Dès les premières heures de la matinée, l’effervescence était visible autour de l’EPP Coulée 2 à Moroni, principal centre d’examen. La même rigueur était observée simultanément au lycée de Mutsamudu à Anjouan et à l’AMA de Fomboni à Mohéli, confirmant la portée nationale de cette sélection. Sur 38 dossiers déposés en ligne, 32 candidats ont été retenus pour les épreuves écrites. Moroni concentre la majorité des postulants avec 23 candidats, suivie d’Anjouan avec 7 candidats et Mohéli avec un seul représentant.
Pour ces jeunes, il ne s’agit pas seulement d’un concours, mais d’un possible basculement vers un avenir académique et professionnel d’exception. Une épreuve de français centrée sur une réflexion ambitieuse, « l’utilité de la lecture pour un esprit scientifique ». Un sujet qui donne le ton d’un concours exigeant, fidèle aux standards de l’INSA Rennes. Ce concours entre dans le cadre d’évaluer des profils capables de raisonner, analyser et penser au-delà des disciplines scientifiques. Mais également dans un partenariat entre l’association UONI et l’INSA Rennes. Le dispositif est porté par le Dr Camard-Eddine Mohamed, avec le soutien de l’Ambassade de France et du ministère de l’éducation nationale. Une coopération stratégique qui vise à identifier et accompagner les meilleurs talents comoriens vers des formations d’ingénieurs de haut niveau.

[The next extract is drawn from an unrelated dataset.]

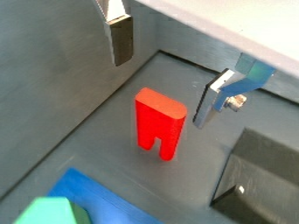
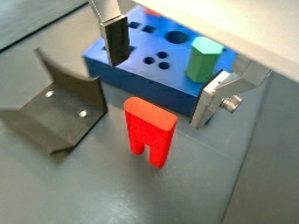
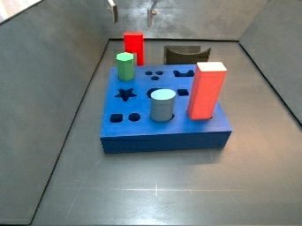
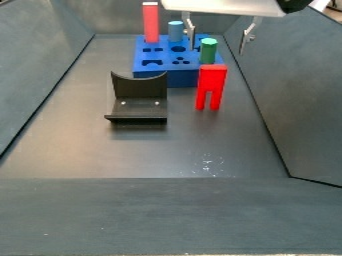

« La compétition se poursuivra avec une étape orale de 30 minutes prévue le 23 avril pour les candidats admissibles. À l’issue du processus, seuls trois lauréats seront retenus », a annoncé Halassi Bacar Abdoulhafar, coordinateur de UONI. » Ce sont des candidats de terminale C » a-t-il ajouté. L’ambition dépasse la simple réussite individuelle. Le programme vise à former des cadres capables de contribuer au développement scientifique et technologique des Comores. Cette initiative se présente comme un tremplin vers l’excellence, mais aussi comme un pari sur l’avenir.